• **Required action**: Once the line containing "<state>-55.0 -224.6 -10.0" is found in the data below, output that line and every line after it through the last, unchanged and with nothing else.

• **Given material**:
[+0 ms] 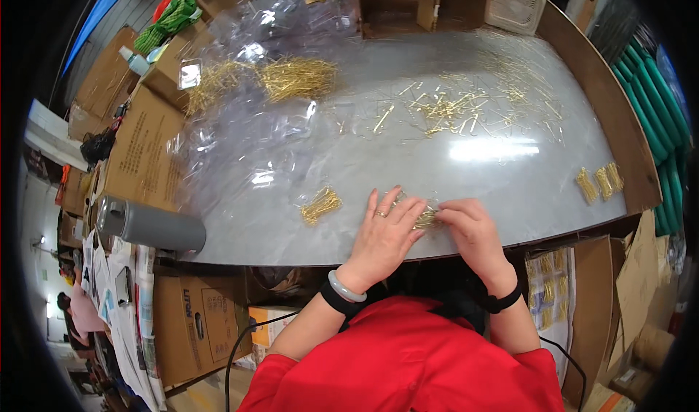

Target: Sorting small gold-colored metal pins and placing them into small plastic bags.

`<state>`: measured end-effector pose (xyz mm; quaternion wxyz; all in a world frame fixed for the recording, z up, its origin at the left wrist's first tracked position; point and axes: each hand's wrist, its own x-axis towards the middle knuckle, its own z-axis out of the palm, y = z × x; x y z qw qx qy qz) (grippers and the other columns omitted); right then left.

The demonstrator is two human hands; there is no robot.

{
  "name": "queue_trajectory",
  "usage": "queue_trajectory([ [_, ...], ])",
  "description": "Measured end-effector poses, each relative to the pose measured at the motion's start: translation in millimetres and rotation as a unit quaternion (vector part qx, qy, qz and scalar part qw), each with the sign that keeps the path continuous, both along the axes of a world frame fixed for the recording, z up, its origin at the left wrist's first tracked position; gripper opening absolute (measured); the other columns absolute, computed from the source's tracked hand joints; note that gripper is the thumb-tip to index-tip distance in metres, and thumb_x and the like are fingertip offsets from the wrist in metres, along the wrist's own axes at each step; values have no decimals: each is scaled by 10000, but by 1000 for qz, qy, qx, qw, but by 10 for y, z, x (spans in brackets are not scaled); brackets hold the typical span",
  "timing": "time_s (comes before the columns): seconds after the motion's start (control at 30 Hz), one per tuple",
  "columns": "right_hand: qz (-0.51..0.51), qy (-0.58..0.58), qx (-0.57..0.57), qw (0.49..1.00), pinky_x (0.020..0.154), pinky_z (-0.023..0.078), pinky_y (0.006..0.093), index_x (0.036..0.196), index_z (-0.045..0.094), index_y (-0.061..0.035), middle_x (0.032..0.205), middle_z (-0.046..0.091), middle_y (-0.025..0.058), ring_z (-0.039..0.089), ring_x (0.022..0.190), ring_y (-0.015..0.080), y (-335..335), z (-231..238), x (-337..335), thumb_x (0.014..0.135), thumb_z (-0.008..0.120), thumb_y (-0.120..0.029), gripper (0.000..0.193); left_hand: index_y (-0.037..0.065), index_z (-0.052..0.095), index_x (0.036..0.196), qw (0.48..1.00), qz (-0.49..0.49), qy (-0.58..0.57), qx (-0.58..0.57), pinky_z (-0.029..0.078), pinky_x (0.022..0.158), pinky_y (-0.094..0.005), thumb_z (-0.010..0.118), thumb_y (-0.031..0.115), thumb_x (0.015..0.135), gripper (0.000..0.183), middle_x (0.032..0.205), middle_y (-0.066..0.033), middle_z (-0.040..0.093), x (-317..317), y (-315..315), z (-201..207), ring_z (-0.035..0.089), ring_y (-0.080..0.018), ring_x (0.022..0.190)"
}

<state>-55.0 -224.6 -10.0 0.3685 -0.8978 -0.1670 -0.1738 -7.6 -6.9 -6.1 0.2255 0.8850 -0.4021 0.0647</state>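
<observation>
A small bunch of thin gold wire hooks (426, 217) lies near the table's front edge, partly covered by my hands. My left hand (389, 224) rests over its left side, fingers stretched and slightly apart. At the right end of the bunch, my right hand (468, 226) has its fingertips pinched together on the hooks. Another neat gold bundle (321, 206) lies to the left of my left hand. Farther back, loose gold hooks (451, 110) are scattered over the grey table (386, 157).
Clear plastic bags (255, 135) and a big gold pile (298, 78) cover the back left. A grey bottle (153, 225) lies at the left edge. Several small gold bundles (603, 182) sit at the right, beside a brown raised border (611, 99). A white fan-like box (515, 8) stands behind.
</observation>
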Motion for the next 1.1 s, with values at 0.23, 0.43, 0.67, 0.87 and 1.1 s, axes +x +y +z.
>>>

• **Written answer**:
<state>-55.0 -224.6 -10.0 0.3685 -0.8978 -0.1670 -0.1738 -7.6 -6.9 -6.1 0.2255 0.8850 -0.4021 0.0647</state>
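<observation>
A small bunch of thin gold wire hooks (426, 217) lies near the table's front edge, partly covered by my hands. My left hand (389, 224) rests over its left side, fingers stretched and slightly apart. At the right end of the bunch, my right hand (468, 226) has its fingertips pinched together on the hooks. Another neat gold bundle (321, 206) lies to the left of my left hand. Farther back, loose gold hooks (451, 110) are scattered over the grey table (386, 157).
Clear plastic bags (255, 135) and a big gold pile (298, 78) cover the back left. A grey bottle (153, 225) lies at the left edge. Several small gold bundles (603, 182) sit at the right, beside a brown raised border (611, 99). A white fan-like box (515, 8) stands behind.
</observation>
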Motion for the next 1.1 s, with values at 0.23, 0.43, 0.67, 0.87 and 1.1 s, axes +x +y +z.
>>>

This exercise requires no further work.